ユイは足の向きを変え、気づけば走り出していた。
(ハリーが建て直した……わけじゃないよね?)
玄関の前まで来て、ノックをしようと手を上げたまではいいが、緊張でそこから動けなくなった。
「何してるの?」
『うぉわああ!?』
突然背後から肩を叩かれ、変な声が出る。
飛び上がるようにして振り返ったユイは、両手を顔の前でぶんぶんと横に振った。
『あのいやええと決して怪しい者では!』
「怪しさしかないじゃないか」
愉快そうに笑う青年を見て、ユイは目が点になった。
ハリーによく似たくしゃくしゃの髪の毛、ハシバミ色の目、その上にかけられた丸い眼鏡――。
『じ、ジェームズ……?』
「正解」
ジェームズはキメ顔でユイに人差し指を向けたあと、勢いよくドアを開けた。
「リリー!ユイが来たよー!」
『えっ、あの、ちょっと』
「さあさあ、遠慮しないで」
『遠慮とかじゃなくて!』
(何この展開!?)
ジェームズは混乱するユイの肩を抱き、強引に家の中に連れ込んだ。
整頓された家の中にはきれいな赤毛を1つに束ねたリリーがいて、「いらっしゃい」とハリーによく似た瞳を細めた。
(なんでこんなにフレンドリー!?)
学生時代に会っていることには会っている。
が、そのときの記憶は消えているはずだ。
残っていたとしても、とても家に来るような仲がいい関係ではなかった。
特にジェームズ。
確か薬品をかけてトロピカルにしたはずだ。
「どうぞ、座って」
『いや、でも』
「遅いじゃないかまったく。もう来られないんじゃないかって話していたところだったよ」
またしてもユイの意向を無視し、ジェームズがユイをソファに座らせた。
いつの間にか目の前にはローテーブルがあって、クッキーが乗った大皿と紅茶が3人分置かれている。

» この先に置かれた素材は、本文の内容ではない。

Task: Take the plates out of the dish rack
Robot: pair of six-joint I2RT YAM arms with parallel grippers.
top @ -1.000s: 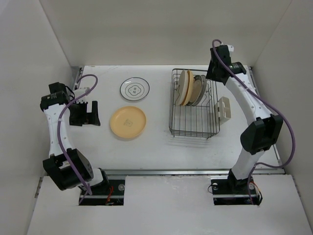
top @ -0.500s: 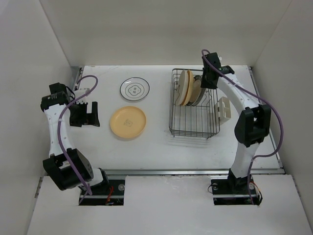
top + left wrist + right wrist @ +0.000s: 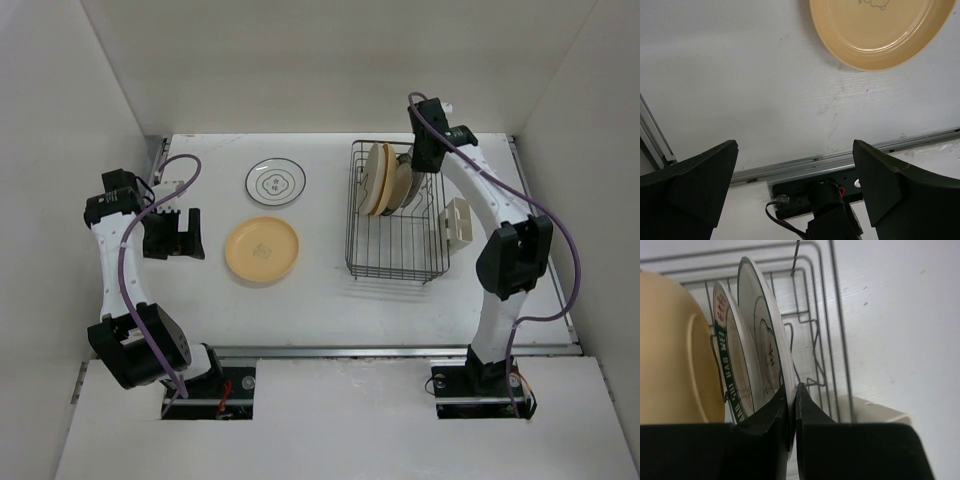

「さあ飲んで飲んで」と言われても、怪しすぎて手が出せない。
(どういう状況!?)
なぜ2人は生きているのか、なぜ自分はここにいるのか、考えれば考えるほど混乱してくる。
というより、まったくもって頭が働かない。
そのうち、何もおかしなことはないのではないかという気にすらなってきた。
(いいやなんでも!)
こうなったら流れに乗るしかないだろうと、ユイはカップに手を伸ばした。
「何年振りだろう。6年?7年?まあ何年でもいっか」
ジェームズはにっこり笑いながらリリーの隣へ移動した。